[Exercise requirements] Everything in the data below is left aside except the lines from the one containing "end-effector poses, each" through the one containing "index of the"; repeat those exactly.

[Provided material]

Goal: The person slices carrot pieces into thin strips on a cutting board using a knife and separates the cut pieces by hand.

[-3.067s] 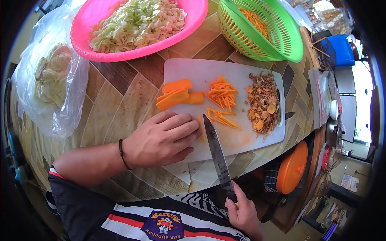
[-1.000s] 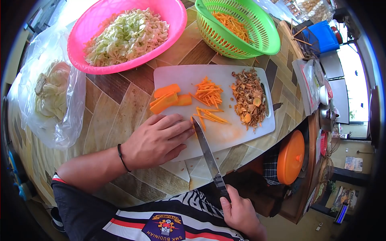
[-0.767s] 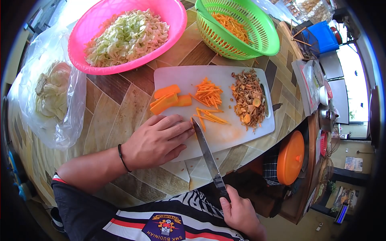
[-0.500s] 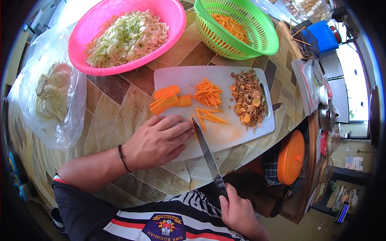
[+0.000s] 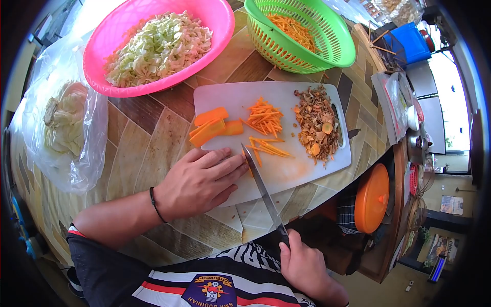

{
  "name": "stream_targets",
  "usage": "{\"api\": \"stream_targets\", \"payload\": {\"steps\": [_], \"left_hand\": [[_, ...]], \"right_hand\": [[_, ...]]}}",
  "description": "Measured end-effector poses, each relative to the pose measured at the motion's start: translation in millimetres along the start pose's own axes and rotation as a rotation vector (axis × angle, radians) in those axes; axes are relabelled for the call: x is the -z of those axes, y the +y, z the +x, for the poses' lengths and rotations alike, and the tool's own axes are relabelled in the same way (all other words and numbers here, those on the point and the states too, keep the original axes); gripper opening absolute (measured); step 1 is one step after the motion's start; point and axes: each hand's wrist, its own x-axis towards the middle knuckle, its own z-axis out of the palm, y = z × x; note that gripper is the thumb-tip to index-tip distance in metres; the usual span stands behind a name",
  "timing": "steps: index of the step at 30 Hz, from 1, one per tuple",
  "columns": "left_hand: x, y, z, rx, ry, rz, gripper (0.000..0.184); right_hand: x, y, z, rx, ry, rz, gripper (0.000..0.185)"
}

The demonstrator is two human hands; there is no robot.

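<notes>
My right hand is closed around the black handle of a kitchen knife, whose blade slants up to my left fingertips. My left hand presses down on the near left part of a white cutting board, fingers bent. Under them is a carrot piece, mostly hidden, with a little orange showing beside the blade. Cut carrot sticks lie just beyond the blade, and a pile of thin carrot strips sits farther back. Thick carrot slices rest at the board's left.
Brown and orange scraps cover the board's right end. Behind it stand a pink basin of chopped cabbage and a green colander with shredded carrot. A cabbage in a plastic bag lies left. An orange lid is below the table's right edge.
The knife has shifted slightly, its tip now a little higher and farther left beside my left fingers. My left hand keeps its place, and the carrot piles look the same.
</notes>
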Motion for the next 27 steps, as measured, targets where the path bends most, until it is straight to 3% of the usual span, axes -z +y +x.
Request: {"api": "stream_targets", "payload": {"steps": [8, 18, 27], "left_hand": [[0, 2, 1, -0.01, -0.021, 0.012, 0.045], [1, 2, 1, 0.022, -0.059, -0.009, 0.053], [5, 3, 6, -0.006, -0.038, 0.011, 0.047]], "right_hand": [[-2, 4, 12, 0.087, 0.054, -0.023, 0.027], [5, 2, 12, 0.062, -0.032, 0.05, 0.023], [16, 5, 16, 0.095, -0.068, 0.127, 0.022]]}}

[Task solution]
  "description": "Measured end-effector poses, each relative to the pose measured at the motion's start: translation in millimetres along the start pose's own axes and rotation as a rotation vector (axis × angle, radians) in those axes; axes are relabelled for the call: x is the -z of those axes, y the +y, z the +x, for the poses' lengths and rotations alike, and the tool's own axes are relabelled in the same way (all other words and numbers here, those on the point and the states too, keep the original axes); gripper opening absolute (measured); step 1 is one step after the motion's start; point and axes: each hand's wrist, its own x-axis towards the middle knuckle, its own z-axis out of the palm, y = z × x; note that gripper is the thumb-tip to index-tip distance in metres; the usual span stands behind a name",
  "timing": "steps: index of the step at 30 Hz, from 1, one per tuple",

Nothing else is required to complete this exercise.